Short Films & Documentaries

Mr. Khan’s Review on ‘Manzil’ (2016)

A review on a Pakistani short film, ‘Manzil’ (2016). The Production House is Laal Series.

 

+ Crew

  1. Edited & Directed by Hassan Ali Effendi
  2. Director of Photography is Mariam I Desai
  3. Written & Produced by Natasha Beyg

 

+ Note

Manzil is a tribute to our (Pakistan) national heroes. It shows the hardship and sacrifices that they (soldiers) have to make (such as giving up their comfort, happy life) in order to defend their homeland. This film reminded me of Hollywood classic film ‘All Quiet on the Western Front’ (1930) however, ‘Manzil”s story is not unique; very parallel themes are already used in many war films.

Rouhan is SZABIST film graduate and a very good actor while Asad Zaman is a model turned actor.

 

 

+ Full Cast

  • Mohammad Rouhan Siddiqui as Soldier #1
  • Asad Zaman Khan as Soldier #2

 

 

+ Plot

During the phase of war, one of the soldiers is injured while the other one is by his side at the battlefield. They talk on cherish memories to ease up the stress of war.

 

 

+ High Points

i – The costume designing looked authentic.

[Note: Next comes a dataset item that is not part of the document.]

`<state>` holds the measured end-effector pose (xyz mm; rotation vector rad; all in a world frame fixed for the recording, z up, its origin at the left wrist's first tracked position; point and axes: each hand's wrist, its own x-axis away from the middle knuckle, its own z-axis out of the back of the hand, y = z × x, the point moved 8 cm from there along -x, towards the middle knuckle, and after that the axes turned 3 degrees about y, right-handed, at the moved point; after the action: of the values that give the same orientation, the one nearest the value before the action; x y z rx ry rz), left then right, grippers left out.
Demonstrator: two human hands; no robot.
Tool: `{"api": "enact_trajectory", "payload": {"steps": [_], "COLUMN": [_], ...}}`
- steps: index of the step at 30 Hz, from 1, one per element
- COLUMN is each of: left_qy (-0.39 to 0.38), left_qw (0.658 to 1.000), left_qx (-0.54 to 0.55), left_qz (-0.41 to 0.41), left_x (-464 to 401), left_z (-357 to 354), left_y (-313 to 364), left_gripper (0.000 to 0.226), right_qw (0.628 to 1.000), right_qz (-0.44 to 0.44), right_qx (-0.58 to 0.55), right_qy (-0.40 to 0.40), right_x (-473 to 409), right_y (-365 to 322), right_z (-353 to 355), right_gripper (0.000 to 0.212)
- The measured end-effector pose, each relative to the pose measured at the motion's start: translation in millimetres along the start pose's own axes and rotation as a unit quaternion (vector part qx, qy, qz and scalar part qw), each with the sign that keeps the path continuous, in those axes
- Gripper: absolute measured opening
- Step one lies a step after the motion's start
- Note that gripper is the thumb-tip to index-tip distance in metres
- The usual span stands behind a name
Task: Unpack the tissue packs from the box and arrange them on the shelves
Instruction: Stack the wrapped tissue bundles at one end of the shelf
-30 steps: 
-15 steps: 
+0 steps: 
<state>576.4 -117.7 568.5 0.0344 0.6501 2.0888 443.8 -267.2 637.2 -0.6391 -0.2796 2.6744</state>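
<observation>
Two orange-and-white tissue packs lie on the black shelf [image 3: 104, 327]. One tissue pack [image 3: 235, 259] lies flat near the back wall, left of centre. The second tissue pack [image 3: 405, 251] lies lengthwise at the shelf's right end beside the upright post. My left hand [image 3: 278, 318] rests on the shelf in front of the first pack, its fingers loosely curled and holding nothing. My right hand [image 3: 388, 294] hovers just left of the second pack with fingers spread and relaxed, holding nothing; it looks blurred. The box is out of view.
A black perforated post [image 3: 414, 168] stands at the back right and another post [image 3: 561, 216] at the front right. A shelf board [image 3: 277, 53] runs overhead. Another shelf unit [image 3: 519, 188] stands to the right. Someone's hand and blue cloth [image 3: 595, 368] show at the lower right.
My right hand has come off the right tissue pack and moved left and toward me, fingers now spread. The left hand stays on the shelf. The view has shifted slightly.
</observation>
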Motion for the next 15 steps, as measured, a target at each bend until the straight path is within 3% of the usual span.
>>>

ii – Performance by Asad Zaman was very satisfactory.

 

+ Low Points

i – Absurd level of editing. When the credits start rolling in, saw the editor’s name, I realized that he is also the director of this short film. Sir jee, I want to give a salute to you. Does one not know that during a conversation scene between the two lead actors there is NO need of Master shots? Unless it is absolute necessary! WHY would they be inserted during those scenes? A good director would instantly stop or remove those shots during the edit process. But since the editor and the director were same person, then this is what we got. Not only that there was no need of Master shots during the conversation scene, in Close Medium Shots we see the head movement of the characters are in other direction while in Master shots its going elsewhere… which is itself a continuity issue. Plus, in Master Shot, the lighting totally differs from the close medium shots that we have. In close medium shots, the lighting is bluish with fog while in Master Shot there is no such light or fog.

ii – The other thing which was disappointment to me was Rouhan’s acting. This guy really performs well in almost all the films that I have ever watched, but here… it didn’t add up.

iii – Nevertheless, the film makers / students alike know that if a person, who is a good actor, usually performs well yet does not give in the way he should in a project then who is to be held responsible for that? That person can only be the director. If an actor is not performing well or the way he should and the actor cannot realize it, well at least we have the director… he is not blind, he can see that. The director should keep taking re-takes TILL the actor delivers as the script requires. So, basically, we have bad direction call and poor editing skills from the very same person.

iv – And as for the credits, mention the character an actor/actress is playing. The viewers would like to know. In addition, give TIME of few seconds for the viewer to read the film credits at ease. It felt like as if your team is not interested for the viewers to know who did what in the film. In this case, I can understand why.

v – I read people comments on the film, where one said ‘I felt like crying’ and my response was ‘Where did you come from? The world of “Teletubbies”‘? Yes, the film does have emotional note, but crying? Please!

 
+ Overall

Bad editing & directorial calls, made Manzil to be a forgettable film.